The Complete Record
A documentary biography is only as strong as the documents behind it. This archive presents them.
The companion documentary biography of Marguerite Gaulin tells her story across seventy-six years and two continents. The methodology page documents how that story was assembled, source by source. This archive is the third leg of the triangle: a visual catalog of every primary source, every derivative database card, and every contextual image referenced in the research.
Each document is labeled with its identifier from the working research log (D-001 through D-056), its evidentiary tier (primary source, database derivative, or contextual reference), and a brief caption naming what it documents and where the original survives.

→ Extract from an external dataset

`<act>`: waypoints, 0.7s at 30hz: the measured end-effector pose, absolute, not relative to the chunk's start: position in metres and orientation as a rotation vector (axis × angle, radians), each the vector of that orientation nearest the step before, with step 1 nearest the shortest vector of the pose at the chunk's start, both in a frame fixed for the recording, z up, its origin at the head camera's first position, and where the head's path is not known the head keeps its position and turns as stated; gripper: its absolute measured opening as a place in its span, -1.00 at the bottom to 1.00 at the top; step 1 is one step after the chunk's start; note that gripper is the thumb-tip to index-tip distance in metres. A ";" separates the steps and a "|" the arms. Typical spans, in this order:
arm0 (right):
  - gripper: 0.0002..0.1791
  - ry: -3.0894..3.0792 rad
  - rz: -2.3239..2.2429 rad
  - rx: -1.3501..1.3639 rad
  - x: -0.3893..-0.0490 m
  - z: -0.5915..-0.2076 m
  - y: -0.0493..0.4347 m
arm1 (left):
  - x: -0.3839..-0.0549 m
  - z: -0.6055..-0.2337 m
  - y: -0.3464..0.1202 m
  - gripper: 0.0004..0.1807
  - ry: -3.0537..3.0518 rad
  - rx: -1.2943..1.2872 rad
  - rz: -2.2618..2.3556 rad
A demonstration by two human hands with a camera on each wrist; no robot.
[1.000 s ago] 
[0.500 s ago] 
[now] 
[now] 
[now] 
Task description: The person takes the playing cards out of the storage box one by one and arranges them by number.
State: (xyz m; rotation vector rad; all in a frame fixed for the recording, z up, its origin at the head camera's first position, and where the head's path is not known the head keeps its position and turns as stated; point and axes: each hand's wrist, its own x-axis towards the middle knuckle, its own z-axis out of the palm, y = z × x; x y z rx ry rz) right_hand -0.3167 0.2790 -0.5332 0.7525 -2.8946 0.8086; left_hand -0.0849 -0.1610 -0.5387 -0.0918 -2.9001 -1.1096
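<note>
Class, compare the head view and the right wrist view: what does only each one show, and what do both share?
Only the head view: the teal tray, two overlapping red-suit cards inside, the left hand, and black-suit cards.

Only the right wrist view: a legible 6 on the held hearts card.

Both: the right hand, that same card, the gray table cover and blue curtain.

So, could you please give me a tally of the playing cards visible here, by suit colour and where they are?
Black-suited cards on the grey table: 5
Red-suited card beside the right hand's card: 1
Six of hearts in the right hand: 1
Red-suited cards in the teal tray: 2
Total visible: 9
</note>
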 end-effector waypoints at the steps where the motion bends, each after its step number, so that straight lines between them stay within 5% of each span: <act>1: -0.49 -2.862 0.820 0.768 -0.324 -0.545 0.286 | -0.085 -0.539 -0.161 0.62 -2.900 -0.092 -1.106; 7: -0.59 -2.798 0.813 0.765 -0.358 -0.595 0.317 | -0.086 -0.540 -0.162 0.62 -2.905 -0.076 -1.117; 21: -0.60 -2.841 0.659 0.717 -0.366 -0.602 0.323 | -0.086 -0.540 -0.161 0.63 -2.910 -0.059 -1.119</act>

The six sections move geographically and chronologically — from the parish records of seventeenth-century Perche, across the Atlantic to the parish and notarial records of New France, through the three royal censuses, and finally to the database compilations and cartographic context that frame the whole.
Each baptism is presented with its primary register entry paired with its PRDH-IGD database card — the dual-source pattern that closes a research arc. Where the register survives only through Godbout's 1925 verbatim transcription, that compilation is treated as the closest accessible primary record.
France: The Perche Origins
The documentary trail begins in the rolling country of the Perche, west of Paris, where Marguerite Gaulin was baptized in May 1627. Her parish was Saint-Martin-du-Vieux-Bellême. Her future husband Jean Crête was baptized twenty miles away, at Saint-Aubin de Tourouvre, in November 1626. Both parish registers survive in transcription or partial original at the Archives départementales de l'Orne (AD-61).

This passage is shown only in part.